▶ DATA PROVIDED:
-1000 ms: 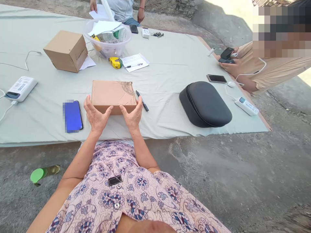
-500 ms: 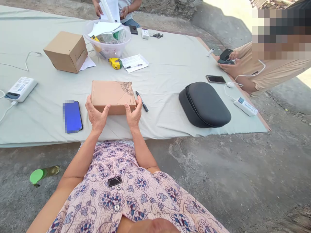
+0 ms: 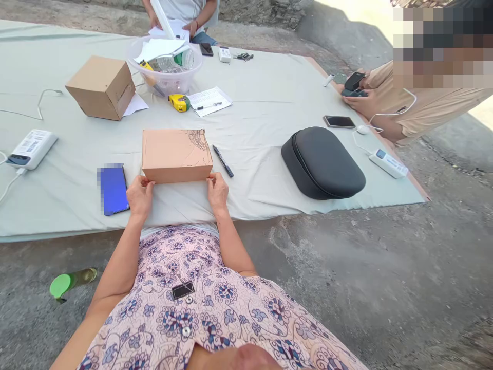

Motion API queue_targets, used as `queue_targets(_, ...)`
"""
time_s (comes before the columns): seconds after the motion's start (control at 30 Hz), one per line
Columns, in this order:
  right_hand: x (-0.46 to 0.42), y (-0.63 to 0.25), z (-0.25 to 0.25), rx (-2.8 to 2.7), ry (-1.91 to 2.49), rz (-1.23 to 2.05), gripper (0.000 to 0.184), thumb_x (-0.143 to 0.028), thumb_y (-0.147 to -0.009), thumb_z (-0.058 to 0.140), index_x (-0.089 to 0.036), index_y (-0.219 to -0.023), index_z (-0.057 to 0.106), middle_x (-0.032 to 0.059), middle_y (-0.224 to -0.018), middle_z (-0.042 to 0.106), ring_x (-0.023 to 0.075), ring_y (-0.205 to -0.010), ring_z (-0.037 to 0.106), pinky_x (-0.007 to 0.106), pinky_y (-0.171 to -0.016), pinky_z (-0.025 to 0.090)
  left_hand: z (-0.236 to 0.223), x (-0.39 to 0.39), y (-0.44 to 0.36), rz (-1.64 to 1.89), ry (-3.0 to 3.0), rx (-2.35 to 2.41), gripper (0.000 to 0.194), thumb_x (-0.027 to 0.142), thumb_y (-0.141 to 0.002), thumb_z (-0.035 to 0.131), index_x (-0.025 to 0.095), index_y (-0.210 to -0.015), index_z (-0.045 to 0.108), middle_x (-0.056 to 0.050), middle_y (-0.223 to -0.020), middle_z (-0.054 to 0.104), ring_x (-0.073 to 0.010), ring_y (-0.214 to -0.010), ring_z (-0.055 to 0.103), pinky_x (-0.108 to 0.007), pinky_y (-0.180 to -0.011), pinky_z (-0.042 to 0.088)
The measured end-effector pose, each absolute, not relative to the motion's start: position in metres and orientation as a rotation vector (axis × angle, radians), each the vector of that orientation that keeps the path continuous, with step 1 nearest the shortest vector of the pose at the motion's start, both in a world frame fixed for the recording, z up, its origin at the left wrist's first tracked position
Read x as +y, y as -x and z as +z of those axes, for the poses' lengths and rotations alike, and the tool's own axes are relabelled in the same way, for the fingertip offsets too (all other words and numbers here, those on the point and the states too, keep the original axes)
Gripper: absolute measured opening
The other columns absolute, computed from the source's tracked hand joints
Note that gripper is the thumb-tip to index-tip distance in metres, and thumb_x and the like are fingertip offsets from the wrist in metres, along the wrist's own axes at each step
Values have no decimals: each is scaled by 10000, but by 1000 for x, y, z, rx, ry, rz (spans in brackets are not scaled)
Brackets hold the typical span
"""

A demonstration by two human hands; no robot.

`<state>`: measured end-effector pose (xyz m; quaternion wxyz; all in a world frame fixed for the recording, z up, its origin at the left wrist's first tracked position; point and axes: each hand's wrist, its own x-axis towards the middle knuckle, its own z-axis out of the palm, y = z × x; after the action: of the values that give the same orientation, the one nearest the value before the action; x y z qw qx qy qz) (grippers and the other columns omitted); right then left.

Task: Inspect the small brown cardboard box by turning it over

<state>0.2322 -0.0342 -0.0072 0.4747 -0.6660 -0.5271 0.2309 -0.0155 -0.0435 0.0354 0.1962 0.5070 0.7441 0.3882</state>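
Observation:
A small cardboard box (image 3: 175,151) with black scribbles on its top right corner lies on the cloth-covered table in front of me. My left hand (image 3: 140,196) is closed at the box's near left bottom corner, thumb and fingers pinching there. At the near right bottom corner, my right hand (image 3: 217,190) pinches in the same way. A black marker (image 3: 223,161) lies just right of the box. Left of my left hand is a phone (image 3: 114,189) with a blue screen.
Behind stand a larger cardboard box (image 3: 100,87) and a filled plastic basin (image 3: 165,79), near a yellow tape measure (image 3: 179,103) and a notepad (image 3: 211,100). A black case (image 3: 324,163) sits to the right. Two people are at the table. A green-lidded bottle (image 3: 73,283) is on the ground.
Both hands have slid from the box's sides and top edge down to its near bottom corners, the fingers drawing together. The view has shifted slightly; the box stays on the table.

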Motion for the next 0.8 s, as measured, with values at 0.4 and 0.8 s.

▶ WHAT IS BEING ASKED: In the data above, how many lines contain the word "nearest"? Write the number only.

▶ OUTPUT OF THE EXERCISE: 2